No American army in 1944 would have fought the Germans in France without permission to cross the Rhine or to bomb Berlin at will. Japan would have won World War II had the United States simply fought in the jungles and occupied towns of the Japanese empire, promising not to bomb Tokyo, mine its harbors, attack its sanctuaries, or invade its native possessions, while journalists and critics visited Tokyo and broadcast to American troops from Japanese radio stations. Neither Truman nor Roosevelt would have offered to negotiate with Hitler or Stalin after the successful Normandy landings or the devastating bombing campaign over Tokyo in March 1945. GIs in World War II were killed in pursuit of victory, not in order to avoid defeat or to pressure totalitarian governments to discuss an armistice.
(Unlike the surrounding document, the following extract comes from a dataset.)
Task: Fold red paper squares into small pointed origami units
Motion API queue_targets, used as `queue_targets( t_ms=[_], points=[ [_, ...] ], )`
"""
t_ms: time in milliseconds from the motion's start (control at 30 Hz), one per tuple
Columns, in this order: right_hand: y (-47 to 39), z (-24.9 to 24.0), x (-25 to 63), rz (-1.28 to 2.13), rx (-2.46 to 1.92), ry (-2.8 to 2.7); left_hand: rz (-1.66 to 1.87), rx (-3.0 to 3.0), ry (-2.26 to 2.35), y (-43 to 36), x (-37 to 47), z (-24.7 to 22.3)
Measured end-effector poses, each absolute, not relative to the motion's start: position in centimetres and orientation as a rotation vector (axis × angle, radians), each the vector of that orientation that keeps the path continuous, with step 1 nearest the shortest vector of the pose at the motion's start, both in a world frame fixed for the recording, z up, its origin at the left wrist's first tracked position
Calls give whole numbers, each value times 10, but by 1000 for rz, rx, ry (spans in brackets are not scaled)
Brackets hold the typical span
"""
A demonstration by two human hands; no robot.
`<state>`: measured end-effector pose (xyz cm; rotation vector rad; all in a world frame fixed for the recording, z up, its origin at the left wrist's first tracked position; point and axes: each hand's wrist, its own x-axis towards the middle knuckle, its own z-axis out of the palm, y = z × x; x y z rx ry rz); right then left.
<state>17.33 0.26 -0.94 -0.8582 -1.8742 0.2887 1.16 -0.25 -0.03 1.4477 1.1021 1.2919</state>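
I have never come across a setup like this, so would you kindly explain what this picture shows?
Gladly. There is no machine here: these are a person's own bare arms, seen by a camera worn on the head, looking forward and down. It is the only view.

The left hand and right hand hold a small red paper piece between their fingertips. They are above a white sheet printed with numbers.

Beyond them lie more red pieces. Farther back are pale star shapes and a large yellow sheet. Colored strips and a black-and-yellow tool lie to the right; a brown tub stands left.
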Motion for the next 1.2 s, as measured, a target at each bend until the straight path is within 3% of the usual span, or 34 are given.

In war it is insane not to employ the full extent of one’s military power or to guarantee to the enemy that there are sanctuaries for retreat, targets that are off limits, and a willingness to cease operations anytime even the pretext of negotiations is offered.

The American military itself did not react well to these Orwellian impositions on operations. The number of rear-echelon troops soared— somewhere between 80 and 90 percent of all soldiers who went to Vietnam never saw real combat. One-year tours of duty ensured that many green recruits would be killed in the first months of combat only to have the survivors sent home when they were battle-wise and more likely to be effective leaders in teaching others the nature of staying alive in the field. The military often turned Vietnam into an American bureaucratic nightmare: “The Military Assistance Command staff directory was more than fifty pages long. It included a chief of staff, two deputy commanders and their staffs, a deputy chief of staff for economic affairs, two deputy affairs, a staff secretariat, and three complete ‘staff groups,’ a general staff, a ‘special staff,’ and a ‘personal staff’ ” (R. Spector,
After Tet,
215).

Sometimes the insistence to fight openly and directly in battle still only took on the semblance of the traditional Western war—shock battle, direct assault, overwhelming firepower—without the accompanying corollary of seizing and holding property. Blasting apart the enemy with superior fire and advancing with disciplined landed infantry was entirely in the European military tradition of Alexander the Great and Charles Martel. Taking and then abandoning real estate that was captured at great cost was not. On May 10, 1969, for example, General Melvin Zais, commander of the 101st Airborne, unleashed his troops against the infamous “Hamburger Hill” (Hill 937). In a horrendous firefight, involving direct assault on the ridge, his men suffered fifty-six dead while killing more than five hundred of the enemy. When responding to vociferous attacks at home from politicians over the apparent waste of American lives in that ten-to-one exchange—the hill was abruptly abandoned after capture— Zais inadvertently summed up the entire Western way of war and why it did not necessarily always lead to strategic victory in Vietnam:

That hill was in my area of operations, that was where the enemy was, that’s where I attacked him. . . . If I find him in another hill . . . I assure you I will attack him. . . . It is true that hill 937, as a particular piece of terrain, was of no particular significance. However, the fact that the enemy force was located there was of prime significance. (G. Lewy,
America in Vietnam,
144)

A limited war that ignored the capture and protection of land, and in essence sought to avoid the defeat of an often corrupt South Vietnam, rather than to achieve victory over a battle-hardened communist army of North Vietnam—whether wisely for necessary reasons of avoiding a larger conflict, or in error due to trumped-up fears of Soviet and Chinese intervention—was a referendum on American political wisdom, not a true litmus of Western military power. Few, then and now, doubt whether America could have won the Vietnam War; many remain unsure whether it should have.

Who
Lost
the
War?

Despite recent arguments to the contrary, the media in themselves did not lose the Vietnam War. Journalists did not snatch political defeat from military victory. Rather, they only contributed to the collapse of American power and resistance, by accentuating frequent American blunders and South Vietnamese corruption, without commensurate attention paid to North Vietnamese atrocities, the brutal history of communism in Asia, and the geopolitical stakes involved. Their ability to sensationalize relatively minor American setbacks and exaggerate modest communist victories often helped to turn public opinion and thus give them undue influence with American politicians who directed the course of the war.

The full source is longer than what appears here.